▶ [Task to carry out]: The expected output is each line below containing "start", copied in full.
----- Dataset excerpt
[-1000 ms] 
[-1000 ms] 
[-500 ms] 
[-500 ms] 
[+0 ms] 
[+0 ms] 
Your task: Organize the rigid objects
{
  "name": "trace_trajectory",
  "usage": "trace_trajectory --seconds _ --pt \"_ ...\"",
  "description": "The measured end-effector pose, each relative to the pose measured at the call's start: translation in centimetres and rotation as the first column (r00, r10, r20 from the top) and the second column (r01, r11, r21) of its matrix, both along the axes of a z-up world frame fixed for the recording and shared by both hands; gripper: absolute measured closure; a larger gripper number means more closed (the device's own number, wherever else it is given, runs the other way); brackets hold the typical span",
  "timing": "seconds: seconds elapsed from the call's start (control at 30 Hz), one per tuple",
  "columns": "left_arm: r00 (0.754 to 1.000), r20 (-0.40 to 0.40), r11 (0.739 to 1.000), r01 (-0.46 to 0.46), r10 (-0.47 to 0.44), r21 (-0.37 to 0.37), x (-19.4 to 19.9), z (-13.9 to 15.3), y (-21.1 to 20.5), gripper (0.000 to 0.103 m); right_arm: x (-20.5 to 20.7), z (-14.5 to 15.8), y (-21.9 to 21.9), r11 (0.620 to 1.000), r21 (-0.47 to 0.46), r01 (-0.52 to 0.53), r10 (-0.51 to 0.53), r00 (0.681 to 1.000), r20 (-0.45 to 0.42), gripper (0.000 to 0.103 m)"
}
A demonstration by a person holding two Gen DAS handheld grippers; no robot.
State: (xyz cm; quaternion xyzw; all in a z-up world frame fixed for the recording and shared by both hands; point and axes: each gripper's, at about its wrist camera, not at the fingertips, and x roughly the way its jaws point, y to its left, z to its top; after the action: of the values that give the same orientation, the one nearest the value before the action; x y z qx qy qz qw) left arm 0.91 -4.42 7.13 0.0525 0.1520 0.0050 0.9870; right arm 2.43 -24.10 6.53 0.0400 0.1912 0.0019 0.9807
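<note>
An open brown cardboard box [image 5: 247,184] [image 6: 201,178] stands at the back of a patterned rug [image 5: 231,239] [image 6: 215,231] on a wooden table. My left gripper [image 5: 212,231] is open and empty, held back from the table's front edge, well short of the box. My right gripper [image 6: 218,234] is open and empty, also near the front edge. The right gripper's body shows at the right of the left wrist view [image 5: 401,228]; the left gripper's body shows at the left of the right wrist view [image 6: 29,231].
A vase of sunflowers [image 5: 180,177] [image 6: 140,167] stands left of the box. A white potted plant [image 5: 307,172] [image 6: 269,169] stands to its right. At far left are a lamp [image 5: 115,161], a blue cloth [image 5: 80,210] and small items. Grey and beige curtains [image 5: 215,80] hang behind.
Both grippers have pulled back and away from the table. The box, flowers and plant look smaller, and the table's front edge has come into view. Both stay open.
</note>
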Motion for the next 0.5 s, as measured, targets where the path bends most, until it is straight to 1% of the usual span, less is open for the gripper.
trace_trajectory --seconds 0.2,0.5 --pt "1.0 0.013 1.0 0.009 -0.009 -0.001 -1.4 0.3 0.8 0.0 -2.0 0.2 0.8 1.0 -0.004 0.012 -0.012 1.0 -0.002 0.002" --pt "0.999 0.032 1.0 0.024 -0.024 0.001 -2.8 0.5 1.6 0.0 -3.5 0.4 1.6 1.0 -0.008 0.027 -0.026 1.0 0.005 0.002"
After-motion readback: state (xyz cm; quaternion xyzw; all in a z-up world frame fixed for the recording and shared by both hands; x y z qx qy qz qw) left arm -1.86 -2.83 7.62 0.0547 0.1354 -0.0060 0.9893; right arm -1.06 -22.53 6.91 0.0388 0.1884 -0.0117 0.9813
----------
▶ [Response area]:
  "description": "The measured end-effector pose, each relative to the pose measured at the call's start: translation in centimetres and rotation as the first column (r00, r10, r20 from the top) and the second column (r01, r11, r21) of its matrix, both along the axes of a z-up world frame fixed for the recording and shared by both hands; gripper: absolute measured closure; a larger gripper number means more closed (the device's own number, wherever else it is given, runs the other way); brackets hold the typical span",
  "timing": "seconds: seconds elapsed from the call's start (control at 30 Hz), one per tuple",

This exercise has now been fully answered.